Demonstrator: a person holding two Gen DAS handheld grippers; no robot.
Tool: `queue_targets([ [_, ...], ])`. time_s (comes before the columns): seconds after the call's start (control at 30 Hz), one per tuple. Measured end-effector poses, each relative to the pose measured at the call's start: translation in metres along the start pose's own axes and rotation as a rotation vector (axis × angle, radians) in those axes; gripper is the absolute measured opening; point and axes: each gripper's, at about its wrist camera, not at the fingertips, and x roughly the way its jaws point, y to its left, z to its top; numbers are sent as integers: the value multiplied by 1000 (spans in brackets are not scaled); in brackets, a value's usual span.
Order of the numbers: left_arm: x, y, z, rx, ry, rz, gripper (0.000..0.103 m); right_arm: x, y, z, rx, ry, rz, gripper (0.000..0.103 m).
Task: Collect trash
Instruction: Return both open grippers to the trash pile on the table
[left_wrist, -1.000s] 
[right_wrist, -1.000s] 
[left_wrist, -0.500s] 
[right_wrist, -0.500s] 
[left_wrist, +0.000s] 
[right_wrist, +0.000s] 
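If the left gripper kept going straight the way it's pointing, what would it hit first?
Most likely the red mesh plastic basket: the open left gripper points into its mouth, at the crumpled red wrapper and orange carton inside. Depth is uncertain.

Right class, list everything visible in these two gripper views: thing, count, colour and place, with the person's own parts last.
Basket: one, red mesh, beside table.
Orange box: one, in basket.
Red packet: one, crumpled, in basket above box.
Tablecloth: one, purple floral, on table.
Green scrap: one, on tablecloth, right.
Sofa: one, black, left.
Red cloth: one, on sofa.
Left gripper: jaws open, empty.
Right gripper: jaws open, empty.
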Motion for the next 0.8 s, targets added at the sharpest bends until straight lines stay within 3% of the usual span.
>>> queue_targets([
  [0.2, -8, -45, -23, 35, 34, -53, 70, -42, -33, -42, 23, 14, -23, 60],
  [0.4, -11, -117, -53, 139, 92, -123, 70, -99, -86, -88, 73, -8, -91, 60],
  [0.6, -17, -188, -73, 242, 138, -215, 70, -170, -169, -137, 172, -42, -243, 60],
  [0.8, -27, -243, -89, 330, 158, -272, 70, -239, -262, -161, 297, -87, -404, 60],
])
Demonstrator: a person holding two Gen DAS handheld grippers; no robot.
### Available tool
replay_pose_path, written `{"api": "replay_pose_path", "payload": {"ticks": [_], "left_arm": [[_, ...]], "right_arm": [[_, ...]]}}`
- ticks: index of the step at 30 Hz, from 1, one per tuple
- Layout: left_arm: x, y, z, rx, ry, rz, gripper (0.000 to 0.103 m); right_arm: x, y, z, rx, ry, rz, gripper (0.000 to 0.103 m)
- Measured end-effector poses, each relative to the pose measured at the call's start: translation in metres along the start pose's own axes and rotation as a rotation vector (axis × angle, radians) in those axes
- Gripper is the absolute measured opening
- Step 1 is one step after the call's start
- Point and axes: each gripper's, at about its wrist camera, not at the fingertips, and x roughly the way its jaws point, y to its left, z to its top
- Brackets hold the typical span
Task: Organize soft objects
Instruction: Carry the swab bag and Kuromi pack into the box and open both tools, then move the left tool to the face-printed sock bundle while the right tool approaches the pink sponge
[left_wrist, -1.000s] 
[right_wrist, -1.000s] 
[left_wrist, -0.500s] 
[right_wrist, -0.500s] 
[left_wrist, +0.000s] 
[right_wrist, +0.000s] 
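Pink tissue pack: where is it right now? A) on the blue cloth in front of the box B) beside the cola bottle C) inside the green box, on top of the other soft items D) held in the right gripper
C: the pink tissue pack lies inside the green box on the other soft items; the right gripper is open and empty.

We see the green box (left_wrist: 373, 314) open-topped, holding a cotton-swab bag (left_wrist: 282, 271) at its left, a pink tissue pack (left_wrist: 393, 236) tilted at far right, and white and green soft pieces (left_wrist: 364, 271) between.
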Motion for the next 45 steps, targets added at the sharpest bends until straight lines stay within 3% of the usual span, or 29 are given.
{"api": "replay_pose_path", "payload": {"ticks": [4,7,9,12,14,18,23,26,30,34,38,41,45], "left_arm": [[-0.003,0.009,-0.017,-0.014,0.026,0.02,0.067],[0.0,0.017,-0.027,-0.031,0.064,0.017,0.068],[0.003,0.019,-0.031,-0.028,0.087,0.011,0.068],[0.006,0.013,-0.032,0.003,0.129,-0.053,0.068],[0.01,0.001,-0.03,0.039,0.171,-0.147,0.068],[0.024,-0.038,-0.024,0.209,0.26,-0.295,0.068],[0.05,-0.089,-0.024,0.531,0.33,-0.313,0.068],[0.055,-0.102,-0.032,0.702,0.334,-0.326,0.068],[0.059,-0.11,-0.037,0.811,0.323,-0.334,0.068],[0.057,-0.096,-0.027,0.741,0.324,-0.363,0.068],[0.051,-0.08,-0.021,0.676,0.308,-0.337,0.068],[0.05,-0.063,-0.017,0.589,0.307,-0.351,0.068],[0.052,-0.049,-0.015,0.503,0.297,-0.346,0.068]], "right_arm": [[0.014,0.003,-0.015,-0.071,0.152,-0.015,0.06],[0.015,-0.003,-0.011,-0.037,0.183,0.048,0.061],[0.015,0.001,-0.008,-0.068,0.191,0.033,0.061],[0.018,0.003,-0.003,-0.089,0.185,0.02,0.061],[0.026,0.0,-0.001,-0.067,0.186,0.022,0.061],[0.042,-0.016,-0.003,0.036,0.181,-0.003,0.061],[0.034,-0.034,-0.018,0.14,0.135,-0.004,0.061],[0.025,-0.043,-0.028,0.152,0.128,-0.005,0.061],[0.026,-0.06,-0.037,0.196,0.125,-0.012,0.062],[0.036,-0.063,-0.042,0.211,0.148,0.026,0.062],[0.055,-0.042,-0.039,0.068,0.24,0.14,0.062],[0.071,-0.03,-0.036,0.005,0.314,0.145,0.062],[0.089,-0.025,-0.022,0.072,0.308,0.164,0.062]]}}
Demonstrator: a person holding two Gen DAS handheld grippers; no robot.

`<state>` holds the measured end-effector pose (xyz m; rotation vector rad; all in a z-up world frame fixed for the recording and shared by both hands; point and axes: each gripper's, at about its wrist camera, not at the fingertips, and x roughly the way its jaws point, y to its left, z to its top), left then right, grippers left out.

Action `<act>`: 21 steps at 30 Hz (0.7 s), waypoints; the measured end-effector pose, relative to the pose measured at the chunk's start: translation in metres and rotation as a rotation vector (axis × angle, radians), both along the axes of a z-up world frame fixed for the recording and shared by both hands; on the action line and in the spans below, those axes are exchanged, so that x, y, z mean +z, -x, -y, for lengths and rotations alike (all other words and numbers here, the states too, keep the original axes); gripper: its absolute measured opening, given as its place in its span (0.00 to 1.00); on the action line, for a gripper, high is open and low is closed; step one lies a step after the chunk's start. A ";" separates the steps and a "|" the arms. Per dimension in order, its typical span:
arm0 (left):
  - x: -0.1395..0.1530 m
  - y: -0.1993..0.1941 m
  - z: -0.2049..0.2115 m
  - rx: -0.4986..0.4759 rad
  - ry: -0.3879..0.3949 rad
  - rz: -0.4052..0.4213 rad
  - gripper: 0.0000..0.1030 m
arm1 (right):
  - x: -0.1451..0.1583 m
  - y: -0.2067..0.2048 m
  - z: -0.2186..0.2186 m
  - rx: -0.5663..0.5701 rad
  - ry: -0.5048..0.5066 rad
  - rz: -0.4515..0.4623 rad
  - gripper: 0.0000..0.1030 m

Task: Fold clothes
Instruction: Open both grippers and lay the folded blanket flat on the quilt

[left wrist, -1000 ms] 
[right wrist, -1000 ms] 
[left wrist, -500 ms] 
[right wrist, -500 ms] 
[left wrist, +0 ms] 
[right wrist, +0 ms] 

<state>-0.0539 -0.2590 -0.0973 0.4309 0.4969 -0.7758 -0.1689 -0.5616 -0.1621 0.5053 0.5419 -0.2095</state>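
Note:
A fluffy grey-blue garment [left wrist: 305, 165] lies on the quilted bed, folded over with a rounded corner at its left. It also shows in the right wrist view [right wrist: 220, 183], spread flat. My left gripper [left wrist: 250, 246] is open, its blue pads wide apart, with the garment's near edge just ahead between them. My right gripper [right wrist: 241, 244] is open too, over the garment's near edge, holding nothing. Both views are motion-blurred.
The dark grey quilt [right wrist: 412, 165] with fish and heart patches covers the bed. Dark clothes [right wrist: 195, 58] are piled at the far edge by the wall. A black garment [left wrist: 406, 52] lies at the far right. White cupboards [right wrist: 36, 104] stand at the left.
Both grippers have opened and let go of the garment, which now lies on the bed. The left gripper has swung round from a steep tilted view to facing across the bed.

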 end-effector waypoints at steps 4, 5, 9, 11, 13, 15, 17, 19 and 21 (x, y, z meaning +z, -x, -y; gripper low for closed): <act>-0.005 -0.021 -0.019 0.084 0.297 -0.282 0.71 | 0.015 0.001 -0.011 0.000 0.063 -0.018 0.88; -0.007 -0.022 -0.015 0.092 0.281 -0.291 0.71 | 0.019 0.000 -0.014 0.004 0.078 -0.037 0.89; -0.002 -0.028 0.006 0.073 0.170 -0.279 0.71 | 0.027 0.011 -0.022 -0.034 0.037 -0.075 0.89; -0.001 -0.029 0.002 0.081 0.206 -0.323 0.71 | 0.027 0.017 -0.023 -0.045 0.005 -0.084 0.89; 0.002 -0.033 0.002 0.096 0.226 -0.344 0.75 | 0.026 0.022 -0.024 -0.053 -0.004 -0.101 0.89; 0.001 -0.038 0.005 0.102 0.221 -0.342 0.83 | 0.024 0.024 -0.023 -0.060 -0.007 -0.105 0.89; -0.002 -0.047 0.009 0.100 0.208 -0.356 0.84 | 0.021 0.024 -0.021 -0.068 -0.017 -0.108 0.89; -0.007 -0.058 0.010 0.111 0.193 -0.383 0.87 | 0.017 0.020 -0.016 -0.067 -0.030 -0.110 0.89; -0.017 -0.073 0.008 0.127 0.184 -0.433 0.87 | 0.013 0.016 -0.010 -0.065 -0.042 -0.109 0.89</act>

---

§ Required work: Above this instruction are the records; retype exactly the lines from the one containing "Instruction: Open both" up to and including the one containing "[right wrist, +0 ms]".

§ Answer box:
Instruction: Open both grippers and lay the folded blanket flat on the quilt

[left wrist, -1000 ms] 
[right wrist, -1000 ms] 
[left wrist, -500 ms] 
[right wrist, -500 ms] 
[left wrist, +0 ms] 
[right wrist, +0 ms] 

Nothing remains to be written for this exercise.